Using the listing that follows, return every line with the word "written".

*-*-*

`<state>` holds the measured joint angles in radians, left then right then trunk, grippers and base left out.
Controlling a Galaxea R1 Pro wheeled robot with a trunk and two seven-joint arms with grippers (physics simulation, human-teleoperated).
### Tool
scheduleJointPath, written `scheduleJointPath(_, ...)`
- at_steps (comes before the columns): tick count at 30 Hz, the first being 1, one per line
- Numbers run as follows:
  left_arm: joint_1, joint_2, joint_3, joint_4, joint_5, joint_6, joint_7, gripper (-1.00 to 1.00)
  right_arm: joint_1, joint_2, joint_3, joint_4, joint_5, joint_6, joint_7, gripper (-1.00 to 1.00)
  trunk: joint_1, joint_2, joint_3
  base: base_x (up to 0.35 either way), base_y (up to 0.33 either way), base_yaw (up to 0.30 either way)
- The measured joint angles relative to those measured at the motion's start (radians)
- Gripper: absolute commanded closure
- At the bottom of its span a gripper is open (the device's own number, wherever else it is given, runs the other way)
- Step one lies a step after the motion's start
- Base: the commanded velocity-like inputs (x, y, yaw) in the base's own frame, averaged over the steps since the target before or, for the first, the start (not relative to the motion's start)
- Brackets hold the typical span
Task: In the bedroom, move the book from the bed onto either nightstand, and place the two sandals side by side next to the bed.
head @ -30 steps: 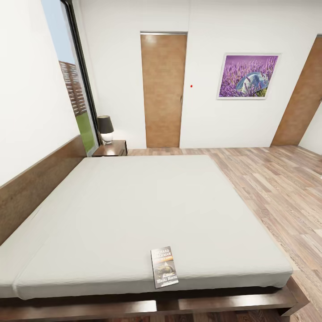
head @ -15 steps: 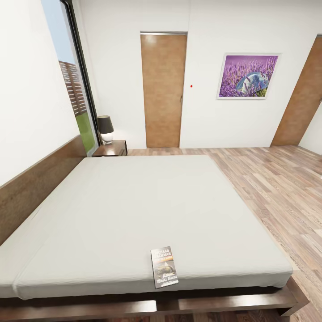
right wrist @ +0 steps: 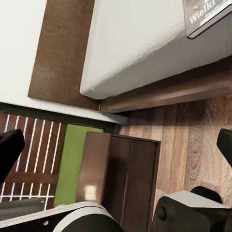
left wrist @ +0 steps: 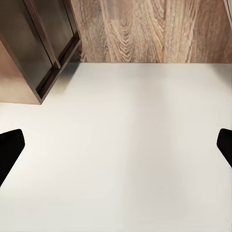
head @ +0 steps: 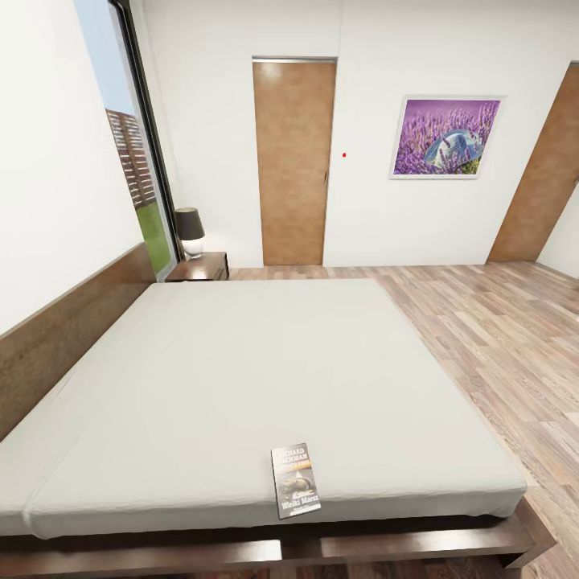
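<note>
Facing bed (head: 241, 378) side-on, off-white mattress spreading wide, headboard along left. Spotting nightstand (head: 199, 267) at far corner, lamp (head: 190, 232) standing on that surface. Locating book (head: 295, 479) flat at mattress near edge, corner also showing in right wrist view (right wrist: 205, 17).

Left claw (left wrist: 116, 145) hanging spread open over bare mattress; right claw (right wrist: 116, 145) likewise spread open, empty, above floor beside bed frame.

Judging next: reaching for book with right claw, pinching overhanging edge, lifting level. No sandals seen.
</note>
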<state>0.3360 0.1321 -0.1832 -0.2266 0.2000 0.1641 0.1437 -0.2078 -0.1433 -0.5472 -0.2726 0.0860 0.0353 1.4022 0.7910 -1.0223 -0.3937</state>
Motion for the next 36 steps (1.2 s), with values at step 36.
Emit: scheduleJointPath(36,-0.011,0.001,0.006,-0.003,-0.002,0.014,-0.006,-1.0,-0.018,0.008,-0.006,-0.014,-0.007,0.008,-0.004,-1.0,0.0,0.0,0.0,0.0,0.0,0.0)
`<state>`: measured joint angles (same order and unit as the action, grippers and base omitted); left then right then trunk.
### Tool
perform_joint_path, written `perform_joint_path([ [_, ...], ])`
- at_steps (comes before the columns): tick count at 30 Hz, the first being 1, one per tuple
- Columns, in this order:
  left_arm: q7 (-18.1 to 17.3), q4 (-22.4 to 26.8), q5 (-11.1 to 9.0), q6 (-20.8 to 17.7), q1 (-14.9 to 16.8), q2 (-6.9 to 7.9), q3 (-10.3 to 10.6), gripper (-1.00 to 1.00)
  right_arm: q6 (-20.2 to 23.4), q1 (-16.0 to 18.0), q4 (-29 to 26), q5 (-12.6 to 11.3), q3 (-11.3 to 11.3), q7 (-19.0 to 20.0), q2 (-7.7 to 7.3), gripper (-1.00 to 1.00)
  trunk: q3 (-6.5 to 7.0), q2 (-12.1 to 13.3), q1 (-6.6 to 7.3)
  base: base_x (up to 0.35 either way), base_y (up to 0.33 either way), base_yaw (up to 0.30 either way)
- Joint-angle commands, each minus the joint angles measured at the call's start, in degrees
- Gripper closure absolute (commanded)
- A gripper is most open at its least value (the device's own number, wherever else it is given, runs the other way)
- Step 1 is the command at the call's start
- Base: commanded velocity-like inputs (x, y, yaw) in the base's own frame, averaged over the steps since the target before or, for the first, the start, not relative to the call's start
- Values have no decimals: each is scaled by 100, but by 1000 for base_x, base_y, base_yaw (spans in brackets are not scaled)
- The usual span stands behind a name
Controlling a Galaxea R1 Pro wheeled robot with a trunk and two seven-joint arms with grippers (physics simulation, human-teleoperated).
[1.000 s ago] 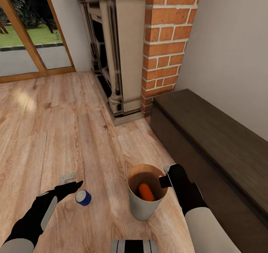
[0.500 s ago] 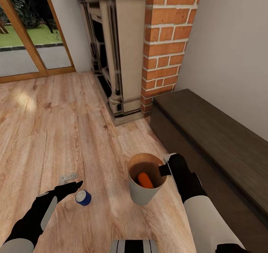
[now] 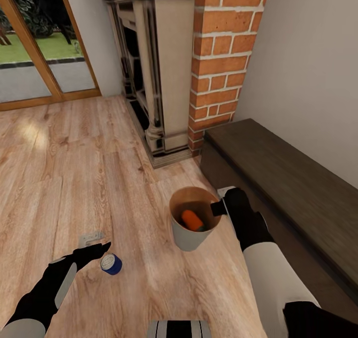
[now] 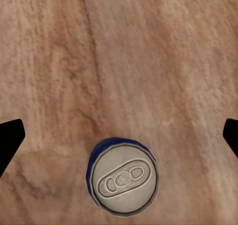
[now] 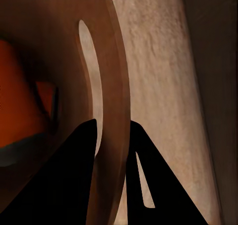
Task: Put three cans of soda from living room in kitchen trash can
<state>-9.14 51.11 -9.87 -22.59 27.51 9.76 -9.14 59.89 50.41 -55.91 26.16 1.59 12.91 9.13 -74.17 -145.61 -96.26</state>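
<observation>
Near right, right gripper (image 3: 217, 208) pinches the tan waste bin's rim (image 3: 175, 222), orange can (image 3: 191, 220) inside; left gripper (image 3: 103, 247) spread over unlabelled blue can (image 3: 111, 264).

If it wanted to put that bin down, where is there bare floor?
The widest bare floor lies between the glass door and the fireplace. There is a smaller patch between the blue can and the bin. It is crowded on the right: the bin, held at its rim by the right claw, hangs close to the dark bench.
</observation>
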Motion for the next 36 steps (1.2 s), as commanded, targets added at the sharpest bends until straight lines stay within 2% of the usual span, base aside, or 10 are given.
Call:
perform_joint_path([
  [1, 0, -2, 1, 0, 0, 0, 0, -100, 11, 60, 1, -119, -1, 36, 7, 100, 0, 0, 0, 0, 0, 0],
  [7, 4, -11, 7, 0, 0, 0, 0, -100, 11, 250, -76, -136, -161, 43, 35, 100, 0, 0, 0, 0, 0, 0],
  [17, 9, -316, 20, 17, 8, 0, 0, -100, 11, 297, -448, -158, -311, 44, 86, 100, -22, -2, -2, 0, 0, 0],
  [23, 7, -349, 21, 18, 9, 0, 0, -100, 11, 301, -467, -163, -328, 45, 87, 100, -155, -10, -18, 0, 0, 0],
  [31, 3, -348, -3, 18, 9, 0, 0, -100, 11, 294, -610, -172, -338, 88, 81, 100, -155, -10, -18, 0, 0, 8],
  [36, 8, -353, 12, 117, 9, 0, 0, -100, 11, 294, -627, -169, -343, 94, 78, 100, -155, -10, -18, 0, 0, 154],
])
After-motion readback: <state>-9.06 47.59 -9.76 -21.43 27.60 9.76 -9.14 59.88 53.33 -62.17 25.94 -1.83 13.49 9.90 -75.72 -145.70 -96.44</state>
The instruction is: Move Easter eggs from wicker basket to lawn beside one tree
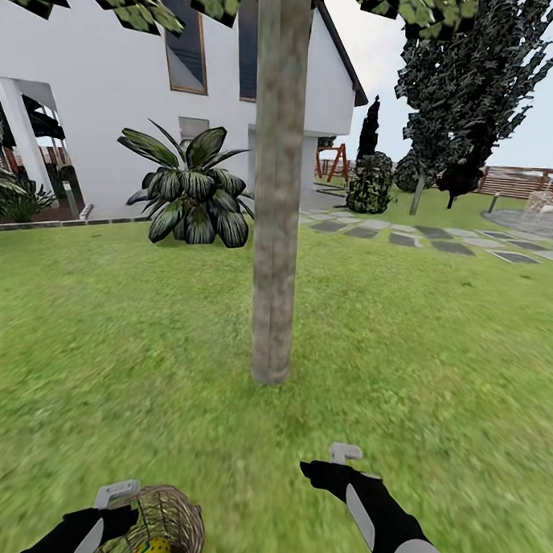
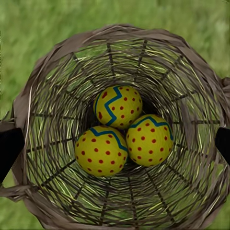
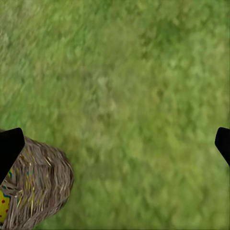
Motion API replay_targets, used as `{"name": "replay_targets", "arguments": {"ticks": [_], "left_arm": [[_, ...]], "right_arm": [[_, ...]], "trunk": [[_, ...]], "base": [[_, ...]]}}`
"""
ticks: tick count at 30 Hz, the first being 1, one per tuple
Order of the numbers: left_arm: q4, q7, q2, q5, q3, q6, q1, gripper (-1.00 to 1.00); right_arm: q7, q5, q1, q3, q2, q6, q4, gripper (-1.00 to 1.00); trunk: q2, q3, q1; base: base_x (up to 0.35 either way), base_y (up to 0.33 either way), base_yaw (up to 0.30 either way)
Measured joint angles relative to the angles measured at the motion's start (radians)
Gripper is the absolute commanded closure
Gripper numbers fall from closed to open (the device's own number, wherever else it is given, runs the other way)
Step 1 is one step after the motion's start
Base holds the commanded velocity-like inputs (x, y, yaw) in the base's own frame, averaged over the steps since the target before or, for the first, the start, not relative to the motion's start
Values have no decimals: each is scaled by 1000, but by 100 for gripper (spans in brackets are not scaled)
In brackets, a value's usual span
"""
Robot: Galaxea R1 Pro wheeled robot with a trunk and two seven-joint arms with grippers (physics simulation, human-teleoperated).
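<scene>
The wicker basket [image 1: 173,517] sits on the lawn [image 1: 434,356] at the bottom left of the head view, a short way in front of the tree [image 1: 275,228] with its grey-brown trunk. In the left wrist view I look straight down into the basket [image 2: 143,33], where three Easter eggs [image 2: 118,106] [image 2: 101,152] [image 2: 149,140] lie together at the bottom. My left gripper [image 2: 116,143] [image 1: 118,503] hovers open over the basket's mouth, its fingertips [image 2: 9,148] level with the rim. Open and empty, my right gripper [image 1: 326,464] [image 3: 115,143] hangs above bare grass, with the basket [image 3: 43,182] beside it.
A low broad-leaved plant [image 1: 192,188] and a white house [image 1: 91,99] stand behind the tree. A grey stepping-stone path [image 1: 439,239] runs at the back right, with dark conical trees [image 1: 470,84] and a shrub [image 1: 369,184] beyond. Grass spreads around the trunk.
</scene>
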Motion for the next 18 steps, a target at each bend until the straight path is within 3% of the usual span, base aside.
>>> {"name": "replay_targets", "arguments": {"ticks": [18], "left_arm": [[1, 0, -1, -2, 0, -7, 0, -100]], "right_arm": [[-4, -1, 2, 0, 1, -2, 1, -100]], "trunk": [[-126, -56, 69]], "base": [[0, 0, 0]]}}
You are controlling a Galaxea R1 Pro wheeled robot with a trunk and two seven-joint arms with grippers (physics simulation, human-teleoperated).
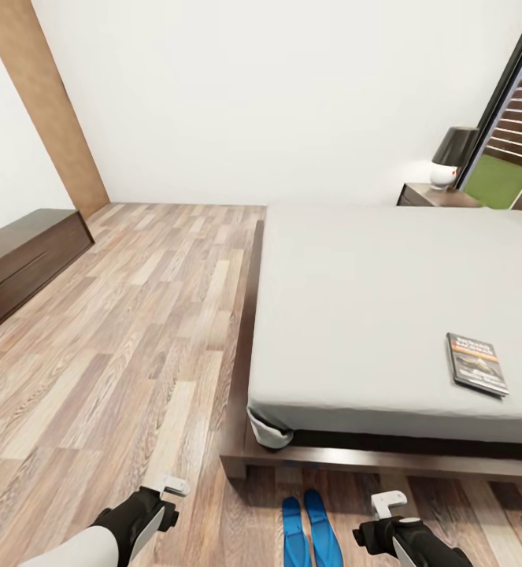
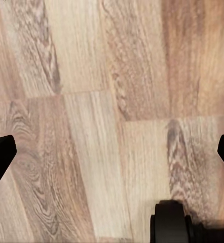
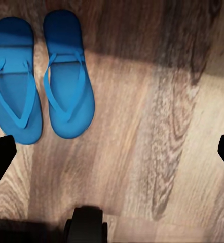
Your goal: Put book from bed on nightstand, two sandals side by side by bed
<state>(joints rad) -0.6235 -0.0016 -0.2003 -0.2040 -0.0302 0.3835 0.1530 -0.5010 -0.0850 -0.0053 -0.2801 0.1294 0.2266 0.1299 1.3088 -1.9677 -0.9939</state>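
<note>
The thin dark paperback book (image 1: 476, 363) with its orange band lies flat on the smooth light-grey mattress of the bed (image 1: 371, 315), toward 3 o'clock in the head view. Two bright blue flat sandals (image 1: 311, 528) sit side by side on the grained wood-plank floor (image 1: 135, 331) at 6 o'clock, just before the dark wooden bed frame. A dark nightstand (image 1: 436, 195) stands at 1 o'clock. The left pincer (image 2: 112, 152) and right pincer (image 3: 112, 152) both gape wide, empty.

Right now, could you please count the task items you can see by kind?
Sandals: 2, one beside the other on the floor
Book: 1, on the bed
Nightstand: 1
Total: 4
</note>
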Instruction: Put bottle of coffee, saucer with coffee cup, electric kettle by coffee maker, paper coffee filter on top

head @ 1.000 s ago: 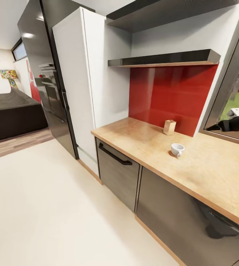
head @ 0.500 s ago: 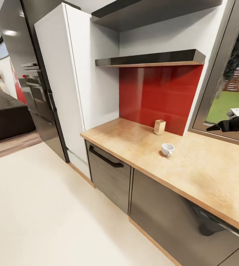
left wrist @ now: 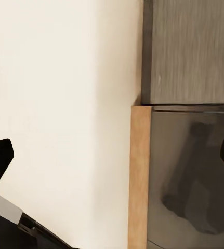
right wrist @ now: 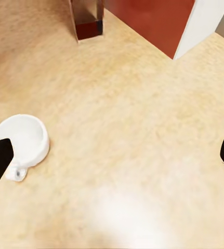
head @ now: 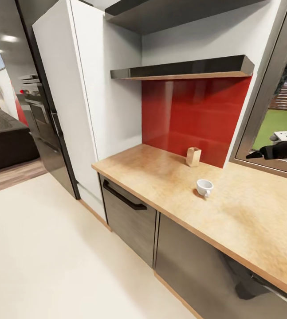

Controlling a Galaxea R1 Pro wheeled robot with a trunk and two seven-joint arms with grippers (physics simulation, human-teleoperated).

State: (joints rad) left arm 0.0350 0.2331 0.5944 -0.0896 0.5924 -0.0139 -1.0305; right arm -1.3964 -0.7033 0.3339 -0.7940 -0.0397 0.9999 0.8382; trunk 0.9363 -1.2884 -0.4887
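View swung closer, coffee cup [right wrist: 22, 141] beside open right pincer [right wrist: 112, 158], untouched

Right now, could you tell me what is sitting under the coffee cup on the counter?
The coffee cup stands directly on the bare wooden countertop, with no saucer beneath it. A small wooden block stands apart behind it, near the red wall panel.
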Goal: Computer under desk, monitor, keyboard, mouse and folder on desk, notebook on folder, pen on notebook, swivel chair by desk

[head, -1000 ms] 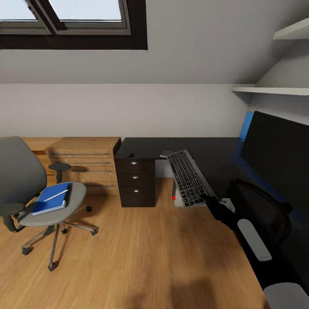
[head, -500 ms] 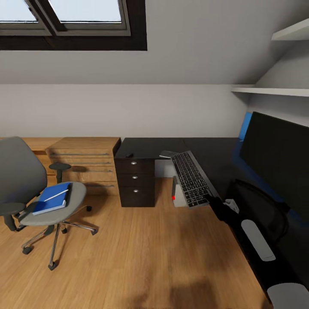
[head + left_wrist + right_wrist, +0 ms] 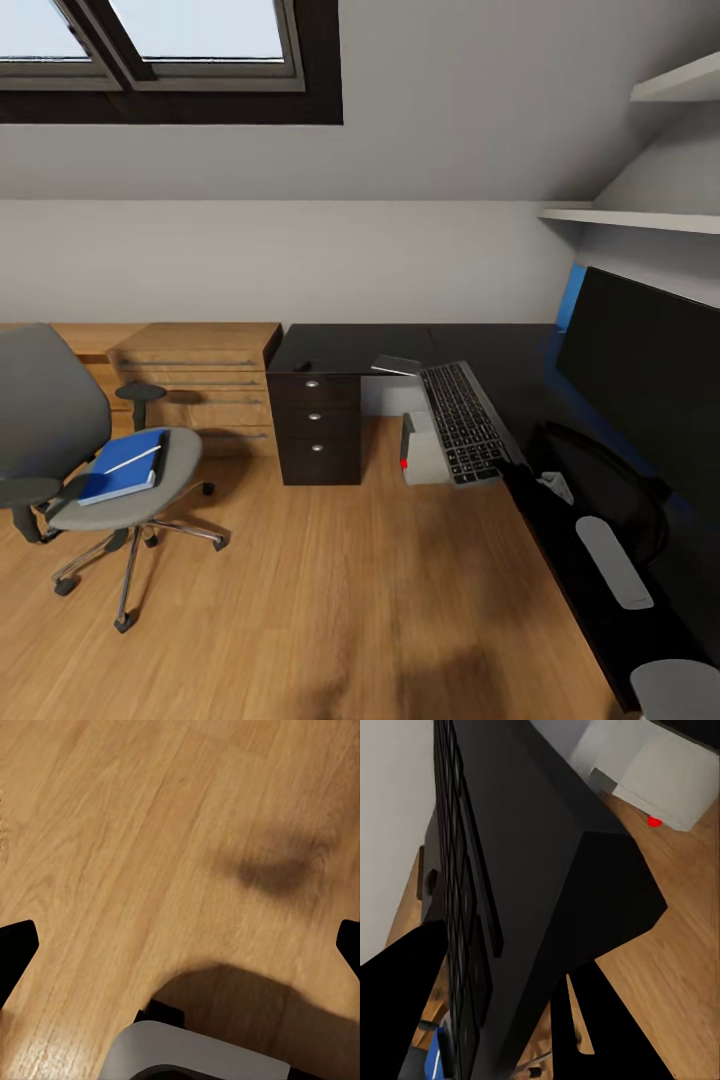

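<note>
The right arm (image 3: 600, 520) reaches forward along the desk (image 3: 340, 345) from the lower right of the head view, black with pale grey pads, and its hand (image 3: 515, 468) meets the near end of the keyboard (image 3: 465, 420). In the right wrist view the two dark fingers (image 3: 585, 1020) stand on either side of the keyboard's edge, clamped on it, with the key rows running away from the camera. The keyboard lies lengthwise along the desk's front edge, tilted a little, beside the monitor (image 3: 640, 370), which stands upright against the blue panel (image 3: 572, 290). Below the keyboard's near end the computer (image 3: 425, 455) sits on the floor (image 3: 330, 600) under the desk, its red dot facing out. A small dark mouse (image 3: 303, 365) rests on the desk above the drawers (image 3: 320, 425). Well apart, at the left, the chair (image 3: 90, 450) carries the folder (image 3: 125, 468), with the notebook's dark edge hard to tell and the pen (image 3: 132, 460) lying across the top. The left hand (image 3: 180, 945) hangs over bare floor, its two dark fingertips (image 3: 15, 949) wide apart.
</note>
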### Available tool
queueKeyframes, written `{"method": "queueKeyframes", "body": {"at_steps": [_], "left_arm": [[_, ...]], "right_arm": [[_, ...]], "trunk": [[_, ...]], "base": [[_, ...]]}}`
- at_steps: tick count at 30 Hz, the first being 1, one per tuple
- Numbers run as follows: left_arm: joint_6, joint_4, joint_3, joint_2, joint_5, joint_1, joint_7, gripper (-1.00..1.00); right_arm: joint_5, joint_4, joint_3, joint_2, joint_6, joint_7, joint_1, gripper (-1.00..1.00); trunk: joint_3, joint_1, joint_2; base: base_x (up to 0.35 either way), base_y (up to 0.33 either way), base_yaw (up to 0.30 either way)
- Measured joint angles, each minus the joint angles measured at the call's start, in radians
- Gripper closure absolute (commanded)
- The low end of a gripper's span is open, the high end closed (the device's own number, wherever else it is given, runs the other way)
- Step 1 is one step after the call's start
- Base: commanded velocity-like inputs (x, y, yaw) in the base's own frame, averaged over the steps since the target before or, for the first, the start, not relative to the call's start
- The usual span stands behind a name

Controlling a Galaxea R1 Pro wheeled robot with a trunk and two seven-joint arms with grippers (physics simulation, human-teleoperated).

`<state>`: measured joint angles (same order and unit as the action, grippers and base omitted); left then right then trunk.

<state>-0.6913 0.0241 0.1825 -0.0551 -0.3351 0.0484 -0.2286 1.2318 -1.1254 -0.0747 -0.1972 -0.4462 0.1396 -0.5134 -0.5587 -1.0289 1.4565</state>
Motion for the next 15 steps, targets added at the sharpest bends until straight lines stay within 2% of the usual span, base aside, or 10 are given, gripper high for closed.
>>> {"method": "queueKeyframes", "body": {"at_steps": [3, 9, 15], "left_arm": [[-0.001, 0.0, 0.0, 0.0, 0.0, 0.0, 0.0, -1.0], [-0.001, 0.0, 0.001, 0.0, -0.001, 0.0, 0.001, -1.0], [0.0, 0.0, 0.001, 0.0, -0.002, 0.0, 0.001, -1.0]], "right_arm": [[0.0, 0.009, -0.017, 0.0, -0.002, 0.0, 0.0, 1.0], [0.004, 0.013, -0.024, 0.0, -0.021, 0.0, 0.0, 1.0], [0.004, 0.013, -0.026, 0.001, -0.036, -0.002, 0.0, 1.0]], "trunk": [[0.0, 0.0, 0.0], [0.0, 0.0, 0.0], [0.0, 0.0, 0.0]], "base": [[0.0, 0.0, 0.0], [-0.008, 0.0, 0.0], [-0.161, -0.008, 0.0]]}}
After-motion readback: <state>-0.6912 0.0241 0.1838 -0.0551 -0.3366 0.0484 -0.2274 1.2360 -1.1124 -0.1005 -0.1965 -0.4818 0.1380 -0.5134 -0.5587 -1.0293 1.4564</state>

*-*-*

▶ SOLUTION TO THIS EXERCISE
scheduleJointPath, written `scheduleJointPath(_, ...)`
perform_joint_path, written `perform_joint_path([ [_, ...], ])`
queueKeyframes, written `{"method": "queueKeyframes", "body": {"at_steps": [_], "left_arm": [[_, ...]], "right_arm": [[_, ...]], "trunk": [[_, ...]], "base": [[_, ...]]}}`

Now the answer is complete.